### [Brief]
Print out the entire listing verbatim.

### [Given data]
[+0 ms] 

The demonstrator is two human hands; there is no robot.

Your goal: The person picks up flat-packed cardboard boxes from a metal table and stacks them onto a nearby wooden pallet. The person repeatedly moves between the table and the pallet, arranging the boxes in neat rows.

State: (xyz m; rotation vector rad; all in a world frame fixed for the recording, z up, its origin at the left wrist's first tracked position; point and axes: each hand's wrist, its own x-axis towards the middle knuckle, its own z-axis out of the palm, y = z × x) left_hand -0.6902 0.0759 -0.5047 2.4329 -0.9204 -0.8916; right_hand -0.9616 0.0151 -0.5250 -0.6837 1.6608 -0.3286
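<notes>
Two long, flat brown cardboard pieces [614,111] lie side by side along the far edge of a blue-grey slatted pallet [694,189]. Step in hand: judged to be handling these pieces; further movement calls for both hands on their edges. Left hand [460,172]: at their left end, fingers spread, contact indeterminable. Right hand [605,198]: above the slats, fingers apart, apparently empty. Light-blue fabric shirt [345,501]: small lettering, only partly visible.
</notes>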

### [Exercise response]
[+0 ms] 

The demonstrator is two human hands; there is no robot.

Your goal: The person picks up flat-packed cardboard boxes from a metal table and stacks them onto a nearby wooden pallet. The person repeatedly moves between the table and the pallet, arranging the boxes in neat rows.

State: (xyz m; rotation vector rad; all in a world frame fixed for the recording, z up, its origin at the left wrist's first tracked position; point and axes: each hand's wrist, its own x-axis towards the middle knuckle, its own z-axis out of the palm, y = z × x) left_hand -0.6902 0.0759 -0.5047 2.4329 -0.9204 -0.8916; right_hand -0.9616 0.0151 -0.5250 -0.6837 1.6608 -0.3286
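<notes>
Two long, flat brown cardboard pieces [614,111] lie side by side along the far edge of a blue-grey slatted pallet [694,189]. Step in hand: judged to be handling these pieces; further movement calls for both hands on their edges. Left hand [460,172]: at their left end, fingers spread, contact indeterminable. Right hand [605,198]: above the slats, fingers apart, apparently empty. Light-blue fabric shirt [345,501]: small lettering, only partly visible.
</notes>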

This completes the answer to the exercise.